EXERCISE GOAL » Transcribe all records below exactly, without images.

[Saved entries]
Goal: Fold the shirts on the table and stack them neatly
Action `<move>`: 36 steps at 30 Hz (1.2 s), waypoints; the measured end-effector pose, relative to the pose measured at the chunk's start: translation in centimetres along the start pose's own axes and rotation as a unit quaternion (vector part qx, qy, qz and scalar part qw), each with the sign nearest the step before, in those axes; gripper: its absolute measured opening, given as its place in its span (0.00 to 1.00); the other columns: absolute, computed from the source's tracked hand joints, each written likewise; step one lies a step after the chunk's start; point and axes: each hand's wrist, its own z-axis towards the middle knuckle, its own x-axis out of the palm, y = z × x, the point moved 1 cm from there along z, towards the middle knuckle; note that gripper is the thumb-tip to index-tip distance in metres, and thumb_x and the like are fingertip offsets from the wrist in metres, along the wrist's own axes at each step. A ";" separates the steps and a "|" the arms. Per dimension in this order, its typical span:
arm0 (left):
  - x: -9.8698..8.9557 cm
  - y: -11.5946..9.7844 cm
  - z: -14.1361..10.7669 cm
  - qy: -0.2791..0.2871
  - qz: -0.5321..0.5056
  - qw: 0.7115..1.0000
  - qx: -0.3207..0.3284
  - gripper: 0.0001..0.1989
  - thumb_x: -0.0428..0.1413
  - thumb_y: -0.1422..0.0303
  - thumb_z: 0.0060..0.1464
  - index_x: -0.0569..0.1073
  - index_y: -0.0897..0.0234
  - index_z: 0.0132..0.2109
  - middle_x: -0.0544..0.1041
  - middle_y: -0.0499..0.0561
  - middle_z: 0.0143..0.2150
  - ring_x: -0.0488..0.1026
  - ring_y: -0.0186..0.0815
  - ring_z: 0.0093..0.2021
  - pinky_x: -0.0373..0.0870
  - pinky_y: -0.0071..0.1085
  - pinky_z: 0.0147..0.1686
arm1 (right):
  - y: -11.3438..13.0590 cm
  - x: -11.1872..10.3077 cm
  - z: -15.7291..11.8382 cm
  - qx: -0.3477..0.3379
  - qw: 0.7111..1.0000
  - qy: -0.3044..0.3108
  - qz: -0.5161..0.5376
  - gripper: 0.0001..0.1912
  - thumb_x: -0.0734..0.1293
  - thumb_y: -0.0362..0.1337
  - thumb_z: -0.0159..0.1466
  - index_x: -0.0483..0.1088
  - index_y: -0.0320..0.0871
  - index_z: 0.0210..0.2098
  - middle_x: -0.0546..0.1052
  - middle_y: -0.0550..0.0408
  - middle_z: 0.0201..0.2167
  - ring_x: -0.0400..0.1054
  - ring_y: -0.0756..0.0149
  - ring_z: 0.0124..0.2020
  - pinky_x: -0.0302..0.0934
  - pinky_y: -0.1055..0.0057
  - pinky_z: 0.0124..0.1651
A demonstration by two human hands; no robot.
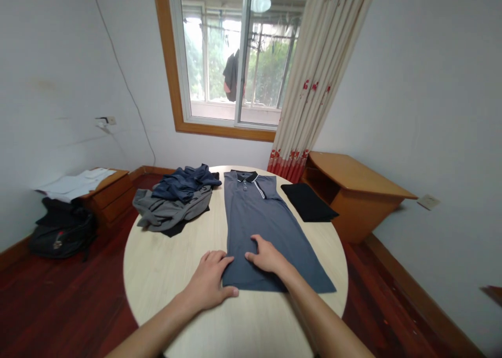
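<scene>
A grey-blue polo shirt [261, 219] lies flat on the round table, its black collar toward the window and its hem toward me. Its left edge runs nearly straight, with no sleeve showing there. Black-and-white trim lies near the right shoulder. My left hand [209, 279] is at the shirt's near left corner, fingers apart, some on the tabletop and the thumb by the hem. Over the lower middle of the shirt is my right hand [266, 254], thumb and forefinger spread. Its other fingers are partly hidden, and I cannot tell how firmly it touches the cloth.
On the pale round table [168, 264], a loose heap of clothes [176, 201] sits at the far left and a folded black garment [308, 202] at the right. A wooden desk [356, 191] and a curtain [309, 86] stand beyond. A black bag [63, 230] rests on the floor at left.
</scene>
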 end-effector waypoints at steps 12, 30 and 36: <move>1.5 -1.5 -1.2 -0.144 -0.056 0.988 -0.025 0.17 0.56 0.78 0.51 0.73 0.63 0.49 0.79 0.52 0.42 0.74 0.42 0.44 0.64 0.38 0.49 | -0.8 0.7 1.8 -0.036 0.921 0.011 0.388 0.10 0.69 0.38 0.52 0.73 0.41 0.32 0.72 0.60 0.24 0.62 0.70 0.26 0.53 0.74 0.31; 1.3 0.4 -1.4 -0.277 -0.092 0.937 0.194 0.12 0.48 0.79 0.42 0.63 0.61 0.36 0.69 0.52 0.35 0.66 0.40 0.37 0.61 0.36 0.36 | -2.1 3.4 2.0 -0.012 0.937 0.106 0.333 0.04 0.66 0.32 0.54 0.71 0.40 0.30 0.59 0.66 0.17 0.50 0.74 0.20 0.40 0.75 0.24; 2.4 0.9 -1.3 -0.215 -0.101 0.959 0.156 0.12 0.48 0.79 0.43 0.64 0.61 0.37 0.70 0.50 0.32 0.65 0.39 0.35 0.60 0.35 0.37 | -3.2 3.3 1.7 -0.024 0.940 0.070 0.334 0.06 0.67 0.36 0.54 0.71 0.40 0.31 0.56 0.66 0.18 0.50 0.74 0.22 0.42 0.75 0.26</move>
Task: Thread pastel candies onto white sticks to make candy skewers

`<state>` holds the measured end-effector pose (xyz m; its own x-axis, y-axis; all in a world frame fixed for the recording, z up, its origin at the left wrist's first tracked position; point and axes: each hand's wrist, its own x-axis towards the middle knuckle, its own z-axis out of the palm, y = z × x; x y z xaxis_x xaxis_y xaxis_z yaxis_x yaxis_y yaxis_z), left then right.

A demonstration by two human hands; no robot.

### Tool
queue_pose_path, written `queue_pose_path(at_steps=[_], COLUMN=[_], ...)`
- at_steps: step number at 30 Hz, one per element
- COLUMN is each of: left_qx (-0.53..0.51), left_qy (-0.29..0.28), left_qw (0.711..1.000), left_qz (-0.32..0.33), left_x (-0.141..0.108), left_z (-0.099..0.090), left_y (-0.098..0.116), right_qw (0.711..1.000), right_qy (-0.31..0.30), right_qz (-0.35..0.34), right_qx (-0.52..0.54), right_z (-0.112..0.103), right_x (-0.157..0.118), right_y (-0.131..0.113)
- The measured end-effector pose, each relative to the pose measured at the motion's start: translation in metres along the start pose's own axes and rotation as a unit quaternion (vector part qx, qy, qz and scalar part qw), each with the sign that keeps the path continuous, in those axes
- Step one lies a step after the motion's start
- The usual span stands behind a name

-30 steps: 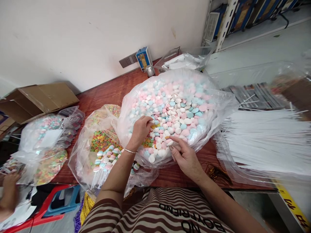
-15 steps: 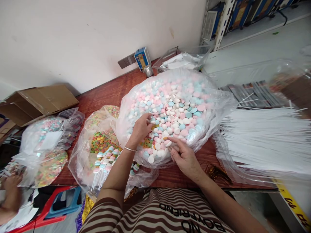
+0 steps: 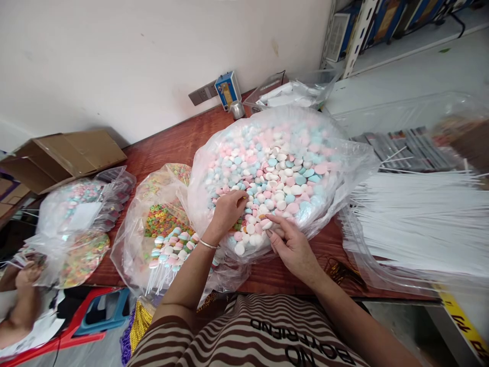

EXERCISE SOLUTION »
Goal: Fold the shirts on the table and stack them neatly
Action `<move>`: 36 steps at 30 Hz (1.2 s), waypoints; the measured end-effector pose, relative to the pose measured at the chunk's start: translation in centimetres along the start pose's own axes and rotation as a unit quaternion (vector part qx, qy, qz and scalar part qw), each with the sign nearest the step before, in those axes; gripper: its absolute measured opening, given as its place in its span (0.00 to 1.00); the other columns: absolute, computed from the source's tracked hand joints, each written likewise; step one lies a step after the chunk's start; point and axes: each hand's wrist, its own z-axis towards the middle knuckle, its own x-axis out of the palm, y = z × x, the point moved 1 cm from there along z, towards the middle knuckle; note that gripper is the thumb-tip to index-tip distance in metres, and thumb_x and the like are fingertip offsets from the wrist in metres, along the wrist's own axes at each step. A ";" separates the steps and a "|" the arms. Per dimension in this order, its typical span:
arm0 (left):
  - x: -9.8698..8.9557 cm
  - y: -11.5946..9.7844 cm
  - z: -14.1361..10.7669 cm
  - qy: -0.2791..0.2871
  - qz: -0.5321..0.5056
  - qw: 0.7115..1.0000
  - qx: -0.3207..0.3284
  - gripper: 0.0001..0.1989
  - thumb_x: -0.0428..0.1413
  - thumb_y: -0.1422..0.0303
  - thumb_z: 0.0060..0.1464
  - index_x: -0.0569..0.1073
  - index_y: -0.0897..0.0234
  - index_z: 0.0132..0.2109
  - middle_x: -0.0544..0.1041
  - middle_y: -0.0499..0.0561
  - middle_z: 0.0143..0.2150
  - ring_x: -0.0488..0.1026
  - ring_y: -0.0186..0.0815
  - ring_z: 0.0093..0.2021
  - pinky_x: -0.0373..0.0870
  - pinky_y: -0.0071..0.1085
  - pinky_z: 0.0147..0.1686
arm1 (right):
  - y: -11.3438..13.0590 cm
  - x: -11.1872..10.3077 cm
  - z: -15.7291..11.8382 cm
  - qx: -0.3477..0.3379
  - qw: 0.7111..1.0000
  - qy: -0.3044..0.3108
  - qz: -0.5161..0.5376
  - gripper: 0.0001..0.1912
  - thumb_x: -0.0734..0.1293
  - thumb_y: -0.0362..0.1337
  - thumb_z: -0.0159..0.1466
  - index_x: -0.0483..0.1088
  - index_y: -0.0320..0.0871
  - index_z: 0.0210..0.2098
  - middle_x: -0.0546..0.1052
  - middle_y: -0.0550..0.0408
  - middle_z: 0.0201..0.2167
  - ring_x: -0.0400..0.1054
  - ring_y: -0.0756..0.0149
  - ring_z: 0.0124..0.2020
  - pinky_x: -0.0302..0.0934
  - pinky_y: -0.1055..0.0057
  - pinky_z: 0.0124..0.1651
A demonstration by two human hands; no robot.
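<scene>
A grey-blue polo shirt [261, 219] lies flat on the round table, its black collar toward the window and its hem toward me. Its left edge runs nearly straight, with no sleeve showing there. Black-and-white trim lies near the right shoulder. My left hand [209, 279] is at the shirt's near left corner, fingers apart, some on the tabletop and the thumb by the hem. Over the lower middle of the shirt is my right hand [266, 254], thumb and forefinger spread. Its other fingers are partly hidden, and I cannot tell how firmly it touches the cloth.
On the pale round table [168, 264], a loose heap of clothes [176, 201] sits at the far left and a folded black garment [308, 202] at the right. A wooden desk [356, 191] and a curtain [309, 86] stand beyond. A black bag [63, 230] rests on the floor at left.
</scene>
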 end-effector waypoints at steps 12, 30 and 36: <move>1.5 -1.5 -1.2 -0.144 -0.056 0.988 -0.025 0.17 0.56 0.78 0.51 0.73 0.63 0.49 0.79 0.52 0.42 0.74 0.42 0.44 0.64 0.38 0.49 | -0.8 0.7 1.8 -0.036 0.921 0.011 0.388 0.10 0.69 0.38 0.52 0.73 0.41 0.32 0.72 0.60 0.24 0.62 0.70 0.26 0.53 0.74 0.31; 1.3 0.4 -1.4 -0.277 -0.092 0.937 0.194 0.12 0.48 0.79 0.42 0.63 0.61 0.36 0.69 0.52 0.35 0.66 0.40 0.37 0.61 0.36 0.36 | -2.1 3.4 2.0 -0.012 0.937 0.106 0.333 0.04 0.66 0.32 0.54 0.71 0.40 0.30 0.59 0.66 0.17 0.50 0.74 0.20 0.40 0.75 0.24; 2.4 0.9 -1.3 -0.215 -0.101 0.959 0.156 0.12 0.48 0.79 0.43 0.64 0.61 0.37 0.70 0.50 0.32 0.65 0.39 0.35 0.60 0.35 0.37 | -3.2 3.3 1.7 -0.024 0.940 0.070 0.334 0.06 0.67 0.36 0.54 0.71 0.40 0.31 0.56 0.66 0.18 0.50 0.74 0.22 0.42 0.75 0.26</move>
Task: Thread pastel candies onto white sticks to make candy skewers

`<state>` holds the measured end-effector pose (xyz m; its own x-axis, y-axis; all in a world frame fixed for the recording, z up, its origin at the left wrist's first tracked position; point and axes: each hand's wrist, its own x-axis towards the middle knuckle, its own z-axis out of the palm, y = z × x; x y z xaxis_x xaxis_y xaxis_z yaxis_x yaxis_y yaxis_z), left then right.

A demonstration by two human hands; no robot.

### Tool
queue_pose_path, written `queue_pose_path(at_steps=[_], COLUMN=[_], ...)`
- at_steps: step number at 30 Hz, one per element
- COLUMN is each of: left_qx (-0.53..0.51), left_qy (-0.29..0.28), left_qw (0.711..1.000), left_qz (-0.32..0.33), left_x (-0.141..0.108), left_z (-0.099..0.090), left_y (-0.098..0.116), right_qw (0.711..1.000), right_qy (-0.31..0.30), right_qz (-0.35..0.34), right_qx (-0.52..0.54), right_z (-0.112..0.103), right_x (-0.157..0.118), right_y (-0.131..0.113)
- The measured end-effector pose, each relative to the pose measured at the motion's start: translation in metres along the start pose's own axes and rotation as a unit quaternion (vector part qx, qy, qz and scalar part qw), each with the sign that keeps the path continuous, in those axes
- Step one lies a step after the motion's start
- The usual span stands behind a name

-30 steps: 
-15 steps: 
+0 steps: 

For this exercise, nothing more is required.